• _HOW TO COMPLETE THIS TASK_
Reproduce the lines below exactly. Begin with the first, end with the line containing "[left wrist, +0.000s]", and leave out the pictures.

• _Items from a data source_
§

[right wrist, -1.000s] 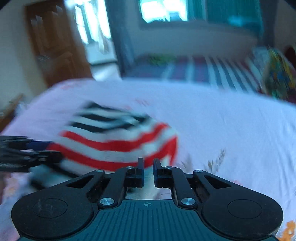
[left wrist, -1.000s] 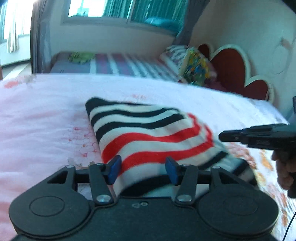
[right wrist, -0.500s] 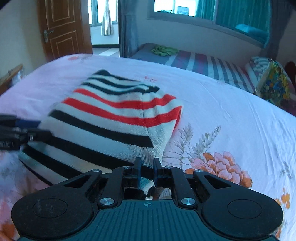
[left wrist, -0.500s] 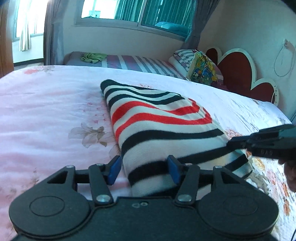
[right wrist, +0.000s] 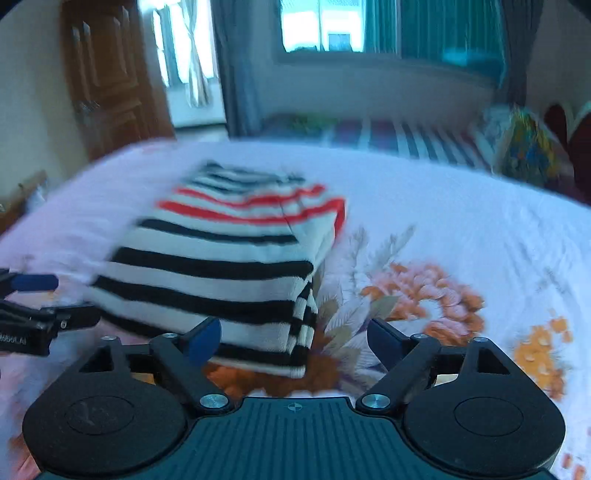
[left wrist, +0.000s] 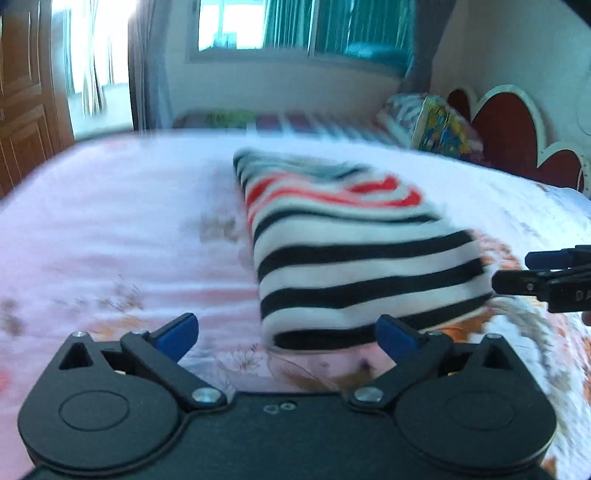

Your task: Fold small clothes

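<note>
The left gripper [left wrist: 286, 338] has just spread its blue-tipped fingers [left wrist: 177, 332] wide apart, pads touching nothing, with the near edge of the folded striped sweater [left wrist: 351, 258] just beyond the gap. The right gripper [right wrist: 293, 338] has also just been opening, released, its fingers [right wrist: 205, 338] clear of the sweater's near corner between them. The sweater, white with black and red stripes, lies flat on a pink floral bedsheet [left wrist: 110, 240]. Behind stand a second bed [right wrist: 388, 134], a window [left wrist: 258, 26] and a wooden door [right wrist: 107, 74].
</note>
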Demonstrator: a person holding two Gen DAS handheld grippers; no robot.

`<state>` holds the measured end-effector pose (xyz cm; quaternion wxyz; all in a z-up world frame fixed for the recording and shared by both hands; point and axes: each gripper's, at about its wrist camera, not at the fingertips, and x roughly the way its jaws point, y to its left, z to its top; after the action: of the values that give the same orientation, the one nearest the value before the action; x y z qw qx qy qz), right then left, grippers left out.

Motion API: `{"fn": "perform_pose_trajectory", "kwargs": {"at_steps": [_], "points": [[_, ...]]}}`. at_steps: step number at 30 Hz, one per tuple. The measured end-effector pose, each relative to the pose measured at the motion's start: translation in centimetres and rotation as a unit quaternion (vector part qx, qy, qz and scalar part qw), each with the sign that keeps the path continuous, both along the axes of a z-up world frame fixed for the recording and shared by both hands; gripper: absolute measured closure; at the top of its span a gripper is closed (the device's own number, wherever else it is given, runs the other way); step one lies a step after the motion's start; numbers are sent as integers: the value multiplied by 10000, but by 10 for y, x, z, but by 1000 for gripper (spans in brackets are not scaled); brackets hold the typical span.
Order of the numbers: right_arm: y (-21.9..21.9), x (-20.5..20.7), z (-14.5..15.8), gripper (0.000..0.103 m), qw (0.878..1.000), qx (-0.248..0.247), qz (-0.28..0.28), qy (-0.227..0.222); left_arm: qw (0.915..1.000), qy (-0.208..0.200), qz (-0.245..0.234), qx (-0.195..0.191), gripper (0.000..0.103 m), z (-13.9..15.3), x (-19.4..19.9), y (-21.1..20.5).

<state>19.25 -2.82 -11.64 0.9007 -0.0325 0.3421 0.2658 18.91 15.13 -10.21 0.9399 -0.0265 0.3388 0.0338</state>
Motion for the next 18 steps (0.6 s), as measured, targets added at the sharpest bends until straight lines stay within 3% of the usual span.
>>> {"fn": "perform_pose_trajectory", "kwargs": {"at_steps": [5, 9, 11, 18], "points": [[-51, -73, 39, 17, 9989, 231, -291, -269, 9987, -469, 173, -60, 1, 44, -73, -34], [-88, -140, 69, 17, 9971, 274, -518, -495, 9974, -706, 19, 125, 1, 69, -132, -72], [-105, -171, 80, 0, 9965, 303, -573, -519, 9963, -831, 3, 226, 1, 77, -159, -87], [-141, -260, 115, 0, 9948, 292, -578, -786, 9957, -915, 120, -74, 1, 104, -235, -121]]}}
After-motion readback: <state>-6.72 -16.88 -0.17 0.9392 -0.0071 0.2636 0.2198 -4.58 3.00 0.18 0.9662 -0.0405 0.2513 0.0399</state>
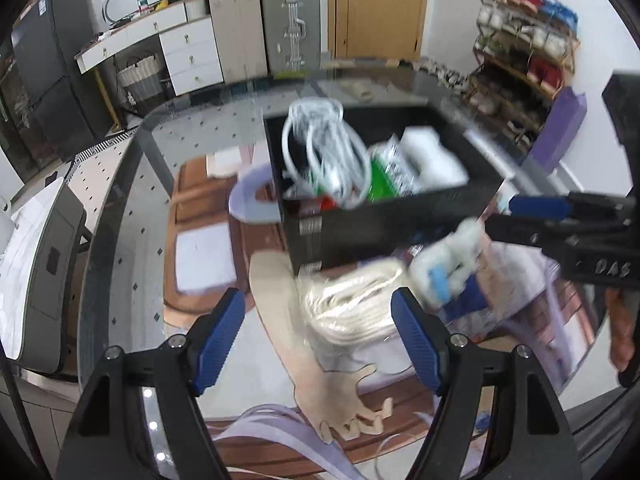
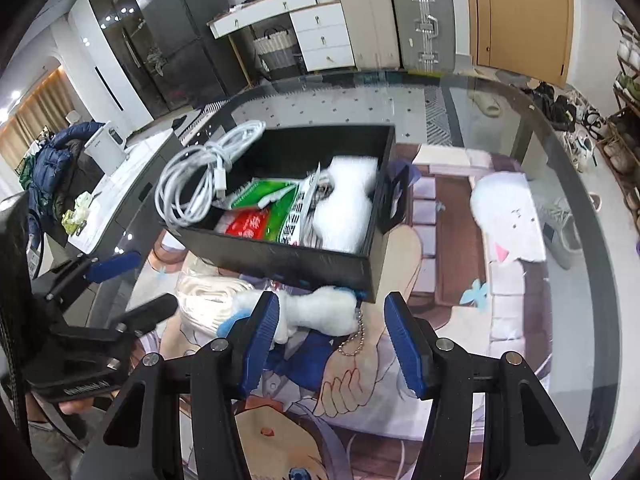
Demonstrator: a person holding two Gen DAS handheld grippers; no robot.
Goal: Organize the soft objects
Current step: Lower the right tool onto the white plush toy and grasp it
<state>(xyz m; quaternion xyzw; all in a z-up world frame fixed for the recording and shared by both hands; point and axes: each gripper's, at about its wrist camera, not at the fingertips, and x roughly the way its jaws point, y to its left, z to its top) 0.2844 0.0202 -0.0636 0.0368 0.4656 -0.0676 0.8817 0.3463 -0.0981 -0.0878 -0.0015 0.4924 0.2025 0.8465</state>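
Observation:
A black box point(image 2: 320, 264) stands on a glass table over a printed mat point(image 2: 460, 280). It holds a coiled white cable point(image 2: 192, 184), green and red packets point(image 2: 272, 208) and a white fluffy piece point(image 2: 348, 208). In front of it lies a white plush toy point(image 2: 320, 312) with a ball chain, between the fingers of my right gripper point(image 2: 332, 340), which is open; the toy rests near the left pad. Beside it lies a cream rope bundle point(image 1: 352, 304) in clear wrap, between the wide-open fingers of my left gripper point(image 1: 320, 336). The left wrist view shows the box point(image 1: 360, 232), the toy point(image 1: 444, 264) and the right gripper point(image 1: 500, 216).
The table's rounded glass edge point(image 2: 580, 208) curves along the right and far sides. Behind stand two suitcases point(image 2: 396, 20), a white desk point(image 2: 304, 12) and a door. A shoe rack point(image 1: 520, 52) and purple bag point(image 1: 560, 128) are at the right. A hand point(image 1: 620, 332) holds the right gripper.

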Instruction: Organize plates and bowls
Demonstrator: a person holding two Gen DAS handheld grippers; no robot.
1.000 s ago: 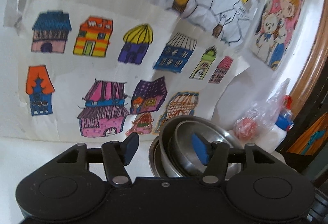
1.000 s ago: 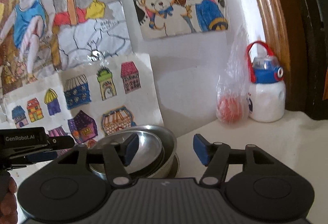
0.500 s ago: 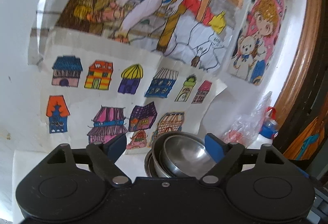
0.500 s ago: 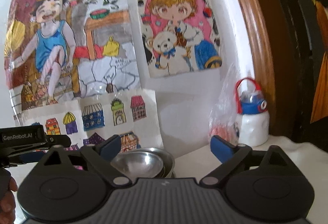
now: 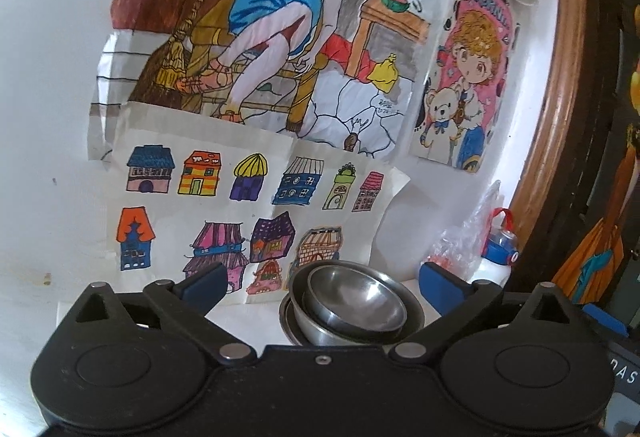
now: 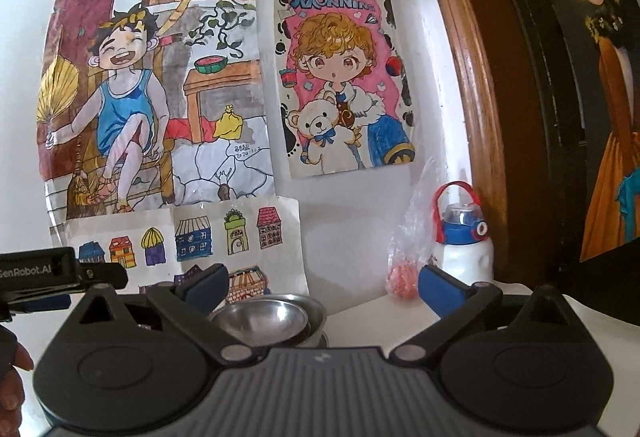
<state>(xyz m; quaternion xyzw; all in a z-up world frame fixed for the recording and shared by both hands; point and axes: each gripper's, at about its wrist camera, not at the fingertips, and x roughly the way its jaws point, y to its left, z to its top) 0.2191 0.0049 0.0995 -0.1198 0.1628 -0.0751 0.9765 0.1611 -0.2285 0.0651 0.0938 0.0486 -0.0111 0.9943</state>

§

• _TASK RESPONSE_
[right wrist, -1.000s] 
[left wrist, -1.000s] 
[right wrist, -0.500s] 
[left wrist, -0.500s] 
[right wrist, +0.000s] 
[left wrist, +0.000s] 

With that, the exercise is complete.